Note that the configuration in which the fin f is interposed in the tube 13 is disadvantageous in terms of pressure loss, but the fluid flows through the tube 13 in contact with the fin f. Can be promoted. (Third embodiment)

 The heat exchanging device 10 according to the present invention can also be configured as shown in FIG.

 In the heat exchange device 10 in this case, the header tank 11 connecting the adjacent heat exchangers 10 u is fixed to an appropriate fixing member in the vehicle body.

 In this case, the supporting auxiliary member 20 is sandwiched between the mating edges 1 le, which are the contact surfaces of the header tanks 1 1 in both heat exchangers 10 u, by the first tightening poles 2 1. The support auxiliary member 20 is fixed to the appropriate fixing member 22 of the vehicle body by the second tightening port 2 3.

 According to the heat exchange apparatus 10 as described above, since the rigidity and strength are improved by connecting the heat exchangers l O u through the header tank 11, the header tank 11 is used. By fixing to the vehicle body side, it is possible to secure a strength that can sufficiently withstand vibrations and shocks during driving transmitted from the vehicle body.

 (Fourth embodiment)

 The heat exchanging device 10 according to the present invention can also be configured as shown in FIGS.

 As described above, in the first to third embodiments, an example in which two heat exchangers l O u are connected has been described. Of course, three heat exchangers 10 u may be combined. Good.

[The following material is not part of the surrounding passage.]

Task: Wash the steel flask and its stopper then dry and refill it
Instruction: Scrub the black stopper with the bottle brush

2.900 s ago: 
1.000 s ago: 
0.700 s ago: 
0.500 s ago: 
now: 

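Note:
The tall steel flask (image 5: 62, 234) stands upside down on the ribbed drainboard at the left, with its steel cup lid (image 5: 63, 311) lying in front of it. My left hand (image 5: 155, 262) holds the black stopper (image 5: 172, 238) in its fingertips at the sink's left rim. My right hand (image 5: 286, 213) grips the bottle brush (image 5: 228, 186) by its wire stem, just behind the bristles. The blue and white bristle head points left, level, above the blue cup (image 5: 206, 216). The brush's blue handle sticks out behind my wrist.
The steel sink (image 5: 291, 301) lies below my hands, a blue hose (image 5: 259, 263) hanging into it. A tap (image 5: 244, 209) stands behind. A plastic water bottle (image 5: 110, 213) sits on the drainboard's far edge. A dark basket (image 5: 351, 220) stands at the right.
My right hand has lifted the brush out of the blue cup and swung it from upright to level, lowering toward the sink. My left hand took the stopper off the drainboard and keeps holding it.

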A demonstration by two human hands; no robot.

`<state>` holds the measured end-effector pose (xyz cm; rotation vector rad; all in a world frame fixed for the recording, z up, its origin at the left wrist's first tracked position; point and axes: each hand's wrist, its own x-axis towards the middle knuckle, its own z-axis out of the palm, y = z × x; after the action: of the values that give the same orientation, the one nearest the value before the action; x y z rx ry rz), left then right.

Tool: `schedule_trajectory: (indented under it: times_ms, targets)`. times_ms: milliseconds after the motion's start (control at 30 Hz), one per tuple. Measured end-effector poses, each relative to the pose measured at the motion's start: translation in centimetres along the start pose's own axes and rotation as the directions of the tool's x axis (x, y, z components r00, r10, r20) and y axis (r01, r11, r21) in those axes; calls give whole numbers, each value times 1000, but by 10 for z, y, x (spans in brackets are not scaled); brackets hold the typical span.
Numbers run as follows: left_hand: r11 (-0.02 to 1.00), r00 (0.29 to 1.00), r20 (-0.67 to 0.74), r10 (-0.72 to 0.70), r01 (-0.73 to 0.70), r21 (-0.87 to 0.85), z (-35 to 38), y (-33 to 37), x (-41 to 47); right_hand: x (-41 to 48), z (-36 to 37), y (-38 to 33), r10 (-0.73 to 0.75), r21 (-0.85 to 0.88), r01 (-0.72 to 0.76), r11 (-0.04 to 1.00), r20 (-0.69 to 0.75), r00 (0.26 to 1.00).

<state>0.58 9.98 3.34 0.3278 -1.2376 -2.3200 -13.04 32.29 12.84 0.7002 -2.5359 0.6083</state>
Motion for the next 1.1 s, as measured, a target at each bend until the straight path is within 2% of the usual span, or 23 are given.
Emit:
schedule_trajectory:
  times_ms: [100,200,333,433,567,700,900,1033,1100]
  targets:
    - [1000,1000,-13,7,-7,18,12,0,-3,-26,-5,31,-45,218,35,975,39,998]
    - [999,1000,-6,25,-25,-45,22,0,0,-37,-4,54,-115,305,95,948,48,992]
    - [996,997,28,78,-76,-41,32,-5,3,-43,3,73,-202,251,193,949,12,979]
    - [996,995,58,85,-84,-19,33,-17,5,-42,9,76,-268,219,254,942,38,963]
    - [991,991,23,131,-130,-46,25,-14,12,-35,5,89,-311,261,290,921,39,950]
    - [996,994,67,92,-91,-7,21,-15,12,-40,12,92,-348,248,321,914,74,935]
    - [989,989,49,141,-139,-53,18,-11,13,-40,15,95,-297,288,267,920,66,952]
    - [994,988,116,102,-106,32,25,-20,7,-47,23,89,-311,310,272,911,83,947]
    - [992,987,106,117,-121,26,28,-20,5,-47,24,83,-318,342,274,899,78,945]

In this case, the pressure loss occurs at two locations (AP g pipe) of the cooling water inlet pipe 16 and outlet pipe 18, and the inlet / outlet pressure loss to the tube 1 3 at the core portion 1 3 1 point (AP g core) as pressure loss in the location (AP g tube) and core 1 2 As described above, the present invention eliminates the pipe connecting the heat exchangers 10 u and connects the heat exchangers 10 u to each other via the header tank 11 1. Since the strength is improved and the pipe connecting the heat exchanger 10 u is eliminated, the pressure loss can be reduced, and high efficiency is ensured even if three heat exchangers l O u are connected. can do.

Claims

1. A heat exchange device constructed by sequentially connecting a plurality of heat exchangers via a header tank,

 The heat exchanger includes, as a core part, a plurality of tubes through which a fluid flows, and a wavy fin interposed between the tubes,

 Contract

 The header tank includes a core plate portion in which the vicinity of a plurality of tube ends in each heat exchanger is joined to each other, and the core plate portions are connected to each other while being firmly fixed to each other.

 The heat exchanger according to claim 1, wherein the plurality of tube end portions are opened and surrounded by a sealed space in a header tank constituted by a core plate portion.

 2. The heat exchanger according to claim 1, wherein a plurality of tubes in adjacent heat exchangers are connected to each other so as to be able to directly flow in the header tank.

 3. The heat exchange device according to claim 1 or 2, wherein a fin is interposed in the tube.

 4. The heat exchange device according to claim 1 or 2, wherein a header tank between adjacent heat exchangers is attached to the vehicle body.